__Exercise aim__
Please give again exactly the lines from the top of the material through the line with "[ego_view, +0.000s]"; omit each picture.

----

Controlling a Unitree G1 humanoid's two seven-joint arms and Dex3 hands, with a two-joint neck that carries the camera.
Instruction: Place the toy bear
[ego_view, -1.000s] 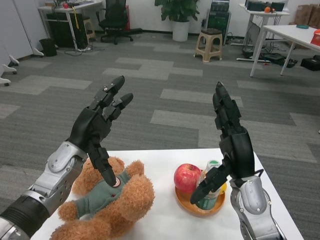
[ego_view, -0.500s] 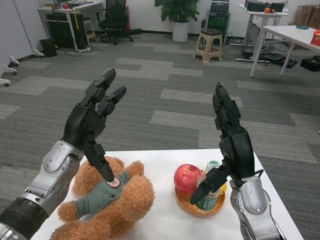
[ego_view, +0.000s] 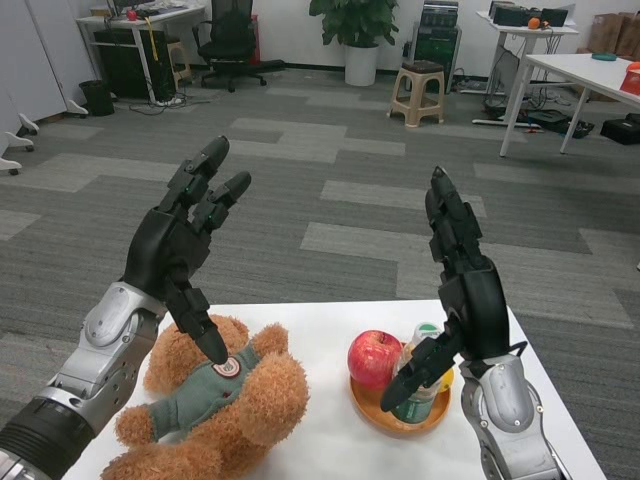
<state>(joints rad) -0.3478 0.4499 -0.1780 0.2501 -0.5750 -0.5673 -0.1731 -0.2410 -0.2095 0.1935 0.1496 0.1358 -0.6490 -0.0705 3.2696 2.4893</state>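
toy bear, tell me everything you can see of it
The toy bear is brown and plush with shaggy fur, wearing a grey-green top with a small round badge. It lies on the white table at its left side, partly cut off by the picture's bottom edge. The left hand hangs over it, fingers spread; whether its lowest fingertip touches the bear cannot be told. Nothing else touches it.

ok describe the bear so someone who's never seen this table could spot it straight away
On the white table, look at the near left part, below the raised left hand. The toy bear lies there, brown and furry in a grey-green top, the only soft thing; the apple and can sit on a small plate.
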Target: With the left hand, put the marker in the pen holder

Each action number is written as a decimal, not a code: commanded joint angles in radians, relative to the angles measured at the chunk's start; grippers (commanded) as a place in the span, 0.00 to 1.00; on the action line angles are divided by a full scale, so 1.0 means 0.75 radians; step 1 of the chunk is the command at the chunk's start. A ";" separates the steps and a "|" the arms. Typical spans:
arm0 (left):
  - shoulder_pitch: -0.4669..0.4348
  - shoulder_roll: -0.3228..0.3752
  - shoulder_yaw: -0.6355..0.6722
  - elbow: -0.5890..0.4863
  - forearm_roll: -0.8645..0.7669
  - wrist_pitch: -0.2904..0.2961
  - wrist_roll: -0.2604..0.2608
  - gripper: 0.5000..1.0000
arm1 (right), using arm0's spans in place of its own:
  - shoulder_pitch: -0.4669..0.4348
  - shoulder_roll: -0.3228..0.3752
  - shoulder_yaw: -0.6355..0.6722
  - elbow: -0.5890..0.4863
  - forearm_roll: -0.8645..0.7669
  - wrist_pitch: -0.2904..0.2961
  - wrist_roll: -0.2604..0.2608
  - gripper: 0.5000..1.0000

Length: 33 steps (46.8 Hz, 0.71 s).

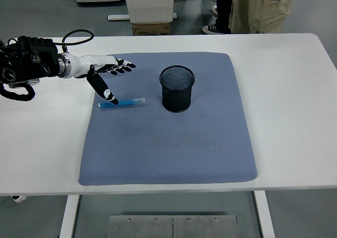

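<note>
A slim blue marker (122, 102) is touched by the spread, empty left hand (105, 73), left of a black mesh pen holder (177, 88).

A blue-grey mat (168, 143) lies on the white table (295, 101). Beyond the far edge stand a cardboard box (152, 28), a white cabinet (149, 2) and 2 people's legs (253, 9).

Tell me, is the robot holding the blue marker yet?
No. The left hand holds nothing; its fingers are spread above the marker, which lies on the mat.
</note>
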 commanded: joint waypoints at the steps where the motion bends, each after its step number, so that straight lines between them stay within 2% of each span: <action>1: -0.021 -0.005 0.003 -0.032 0.043 -0.028 0.002 1.00 | 0.000 0.000 0.000 0.000 0.000 0.000 0.000 1.00; 16: -0.037 -0.048 0.134 -0.032 0.106 -0.016 0.002 1.00 | 0.000 0.000 0.000 0.000 0.000 0.000 0.000 1.00; 33: -0.066 -0.052 0.134 -0.017 0.104 -0.016 0.002 1.00 | 0.000 0.000 0.000 0.000 -0.002 0.000 0.000 1.00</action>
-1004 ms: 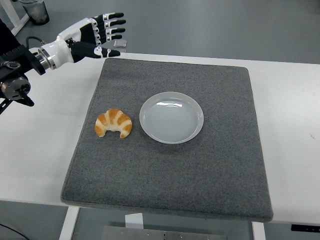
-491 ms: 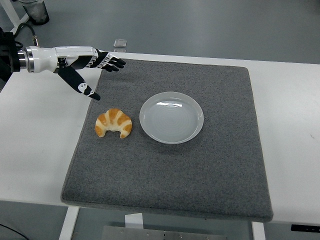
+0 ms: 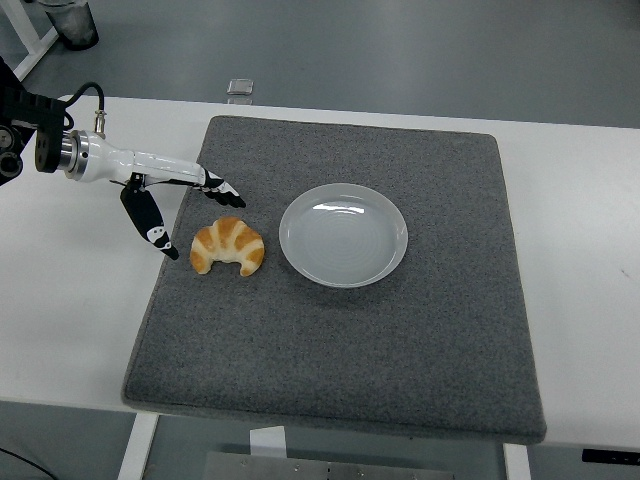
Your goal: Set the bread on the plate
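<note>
A golden croissant [image 3: 228, 246] lies on the grey mat [image 3: 340, 330], just left of the white round plate [image 3: 343, 235], which holds nothing. My left hand [image 3: 195, 212] reaches in from the left edge and hovers right beside the croissant's upper left. Its fingers [image 3: 222, 188] are stretched out over the bread's far side and the thumb [image 3: 155, 232] hangs down at its left. The hand is open and holds nothing. No right arm shows.
The mat covers most of the white table [image 3: 70, 290]. A small clear object [image 3: 239, 88] sits at the table's far edge. A dark bin [image 3: 70, 22] stands on the floor at top left.
My left hand has come down and toward the near side, from above the mat's far left corner to just beside the croissant. Croissant and plate have not moved.
</note>
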You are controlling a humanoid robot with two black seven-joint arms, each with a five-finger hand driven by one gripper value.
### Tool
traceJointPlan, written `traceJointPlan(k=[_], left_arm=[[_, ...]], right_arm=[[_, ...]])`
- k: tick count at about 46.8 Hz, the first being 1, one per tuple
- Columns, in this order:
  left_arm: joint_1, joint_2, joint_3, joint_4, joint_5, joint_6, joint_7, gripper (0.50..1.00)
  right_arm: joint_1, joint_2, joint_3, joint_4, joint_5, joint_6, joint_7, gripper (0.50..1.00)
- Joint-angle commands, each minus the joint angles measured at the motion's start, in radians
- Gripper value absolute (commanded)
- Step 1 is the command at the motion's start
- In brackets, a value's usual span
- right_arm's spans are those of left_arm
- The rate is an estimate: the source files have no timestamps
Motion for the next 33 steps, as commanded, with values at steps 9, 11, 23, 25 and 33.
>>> traceJointPlan(k=[9,11,23,25,33], left_arm=[[0.015,-0.040,0.000,0.003,0.028,0.000,0.044,0.986],[0.018,-0.052,0.000,0.006,0.028,0.000,0.045,0.981],[0.028,-0.112,0.000,0.010,0.028,0.000,0.080,0.958],[0.028,-0.119,0.000,0.010,0.026,0.005,0.082,0.958],[0.027,-0.126,0.000,0.010,0.028,0.006,0.083,0.956]], right_arm=[[0.000,0.000,-0.001,0.000,0.001,0.003,0.000,0.952],[0.000,0.000,-0.001,0.001,0.001,0.003,0.000,0.952],[0.000,0.000,-0.001,0.005,0.001,0.005,0.000,0.954],[-0.001,0.000,-0.001,0.005,0.001,0.005,0.000,0.952],[-0.001,0.000,-0.001,0.008,0.001,0.005,0.000,0.952]])
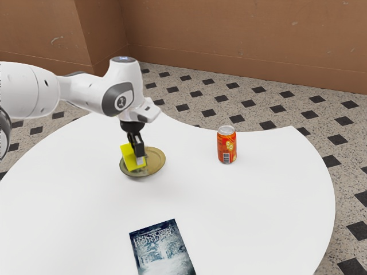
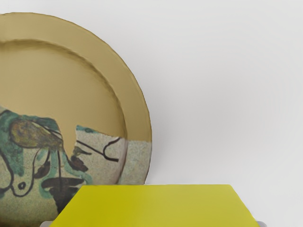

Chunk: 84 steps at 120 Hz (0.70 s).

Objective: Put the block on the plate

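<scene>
Jaws of single gripper [image 1: 137, 158] parted by block's width, closed on one yellow block [image 1: 129, 156], tilted, at plate's side toward exterior view's left; contact with plate unclear. Then one round plate [image 1: 157, 162], tan with painted patch. One dark book [image 1: 163, 252]. One orange-red can [image 1: 227, 147], upright. White curved-edge table [image 1: 269, 200]; speckled floor [image 1: 215, 94], dark squares; brown walls [image 1: 229, 28].

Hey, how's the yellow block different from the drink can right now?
The block is plain yellow with flat sides, while the can is round and orange-red with printing on it. The block is tilted and held in the pincer; the can stands upright on the table, well away from the pincer. Both are brightly coloured.
</scene>
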### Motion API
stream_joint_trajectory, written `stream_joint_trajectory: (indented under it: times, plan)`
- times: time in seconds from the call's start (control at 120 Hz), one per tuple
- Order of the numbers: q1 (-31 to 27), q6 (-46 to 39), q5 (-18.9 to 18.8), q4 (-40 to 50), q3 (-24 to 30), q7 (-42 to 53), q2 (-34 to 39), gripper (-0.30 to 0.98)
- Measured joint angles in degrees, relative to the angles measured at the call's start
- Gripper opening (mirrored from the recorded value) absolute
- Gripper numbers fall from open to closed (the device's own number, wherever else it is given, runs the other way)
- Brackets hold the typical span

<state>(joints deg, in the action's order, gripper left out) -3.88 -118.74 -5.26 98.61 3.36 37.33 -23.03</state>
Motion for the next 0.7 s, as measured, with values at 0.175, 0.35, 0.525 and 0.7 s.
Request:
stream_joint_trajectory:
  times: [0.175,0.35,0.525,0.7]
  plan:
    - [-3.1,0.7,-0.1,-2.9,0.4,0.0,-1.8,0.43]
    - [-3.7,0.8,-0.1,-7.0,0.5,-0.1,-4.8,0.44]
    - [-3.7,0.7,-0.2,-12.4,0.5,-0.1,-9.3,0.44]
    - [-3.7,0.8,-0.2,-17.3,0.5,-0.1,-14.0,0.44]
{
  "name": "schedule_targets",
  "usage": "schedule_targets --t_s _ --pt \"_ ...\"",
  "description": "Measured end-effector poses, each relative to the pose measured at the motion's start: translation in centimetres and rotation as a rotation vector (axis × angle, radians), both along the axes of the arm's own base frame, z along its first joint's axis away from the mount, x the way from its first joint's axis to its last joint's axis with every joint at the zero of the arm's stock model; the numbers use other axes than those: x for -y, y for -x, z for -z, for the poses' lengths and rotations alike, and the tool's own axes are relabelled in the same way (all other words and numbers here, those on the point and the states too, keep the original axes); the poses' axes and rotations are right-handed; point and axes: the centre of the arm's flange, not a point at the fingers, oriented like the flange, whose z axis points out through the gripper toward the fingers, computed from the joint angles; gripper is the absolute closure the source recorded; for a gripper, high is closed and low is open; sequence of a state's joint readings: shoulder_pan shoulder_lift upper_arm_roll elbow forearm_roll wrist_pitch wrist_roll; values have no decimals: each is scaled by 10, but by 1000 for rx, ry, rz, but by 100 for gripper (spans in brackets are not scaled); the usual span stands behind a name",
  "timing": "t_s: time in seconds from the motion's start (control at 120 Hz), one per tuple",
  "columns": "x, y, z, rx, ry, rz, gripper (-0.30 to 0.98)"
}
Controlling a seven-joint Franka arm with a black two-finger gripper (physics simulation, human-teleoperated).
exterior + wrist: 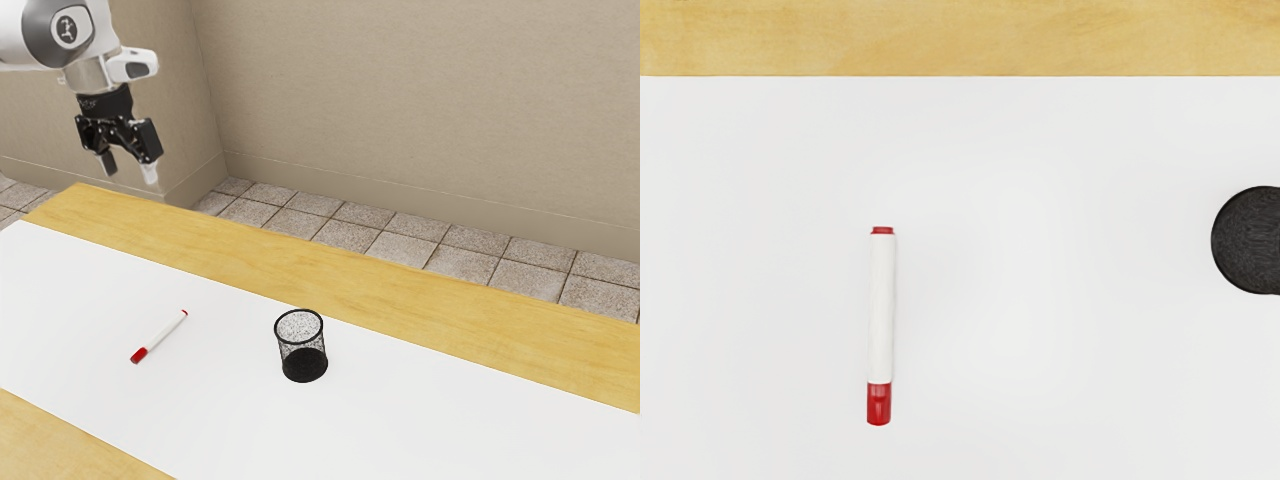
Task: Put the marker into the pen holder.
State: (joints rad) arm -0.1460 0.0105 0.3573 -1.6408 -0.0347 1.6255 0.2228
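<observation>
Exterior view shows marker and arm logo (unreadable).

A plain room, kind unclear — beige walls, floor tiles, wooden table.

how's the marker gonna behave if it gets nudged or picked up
The marker will probably roll if nudged sideways, since its barrel looks round and it lies flat on the smooth white surface. It looks slim and rigid, so it should likely stay straight when lifted. The barrel seems smooth, so it might twist a little in a loose grip.
</observation>
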Motion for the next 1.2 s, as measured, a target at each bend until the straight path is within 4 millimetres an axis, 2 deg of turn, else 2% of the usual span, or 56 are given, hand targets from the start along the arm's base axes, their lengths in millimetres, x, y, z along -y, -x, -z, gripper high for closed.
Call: schedule_targets --t_s 0.133,0.217,0.308,0.425,0.525,0.592,0.675,0.792,0.883,0.95,1.042,1.2 --pt "-8 0 0 8 -3 -7 0" --pt "-9 1 12 -9 -2 -9 0" --pt "-6 6 80 -76 6 -5 0" --pt "7 3 151 -110 -14 17 0" --pt "44 -11 188 -118 -32 78 0" --pt "47 -12 210 -120 -37 82 0" --pt "31 -10 225 -107 -42 53 0" --pt "25 -17 247 -95 -51 44 0" --pt "7 -20 265 -81 -22 1 0" --pt "2 -24 277 -77 -14 -6 0" --pt "-1 -29 285 -68 -14 1 5" --pt "-22 -39 295 -57 -30 8 17"
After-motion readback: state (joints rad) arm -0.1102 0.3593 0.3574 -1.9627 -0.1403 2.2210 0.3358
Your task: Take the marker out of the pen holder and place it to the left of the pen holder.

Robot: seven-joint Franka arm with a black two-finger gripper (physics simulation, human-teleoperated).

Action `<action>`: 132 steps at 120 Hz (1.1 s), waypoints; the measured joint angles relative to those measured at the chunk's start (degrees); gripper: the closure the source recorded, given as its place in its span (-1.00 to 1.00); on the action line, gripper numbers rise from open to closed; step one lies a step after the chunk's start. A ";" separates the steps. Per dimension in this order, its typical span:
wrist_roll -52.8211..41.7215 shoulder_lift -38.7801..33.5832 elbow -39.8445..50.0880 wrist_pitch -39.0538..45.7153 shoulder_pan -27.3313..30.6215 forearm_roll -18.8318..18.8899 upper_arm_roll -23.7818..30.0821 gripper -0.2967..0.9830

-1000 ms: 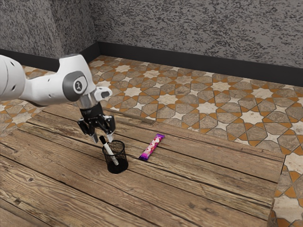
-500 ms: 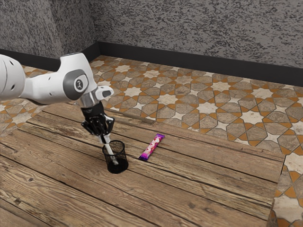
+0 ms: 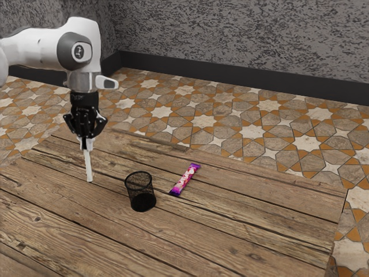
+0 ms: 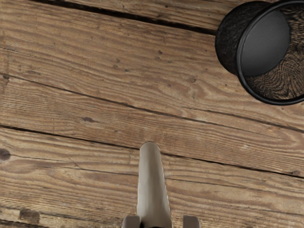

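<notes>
Marker (image 3: 88, 167) in gripper (image 3: 86, 146) (exterior view: purple-ended packet (image 3: 185, 179)).

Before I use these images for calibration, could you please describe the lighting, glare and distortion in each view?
Exterior view: soft, even light, no harsh glare on the white arm, no strong shadow beside the pen holder; wrist view: a dull grey sheen inside the pen holder, and the marker looks large and foreshortened.

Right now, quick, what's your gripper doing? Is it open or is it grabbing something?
Gripper: closed, holding the marker, which points down outside the pen holder.
</notes>
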State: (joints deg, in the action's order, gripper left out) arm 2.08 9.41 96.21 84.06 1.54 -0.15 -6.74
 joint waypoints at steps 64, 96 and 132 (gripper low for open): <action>2.29 33.22 -21.09 -27.56 1.71 5.54 -4.96 0.64; 3.44 31.72 -22.90 -25.81 2.45 1.73 -4.45 -0.16; 4.73 1.30 -15.26 -7.99 -4.11 1.84 2.34 -0.44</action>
State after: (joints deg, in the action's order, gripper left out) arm 6.82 10.71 80.95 76.07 -2.57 1.68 -4.40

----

__Task result__
Controlling a Unitree G1 humanoid's two seven-joint arms and Dex3 hands, with a two-joint neck that carries the camera.
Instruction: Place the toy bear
[ego_view, -1.000s] 
[ego_view, -0.500s] 
[ego_view, +0.000s] 

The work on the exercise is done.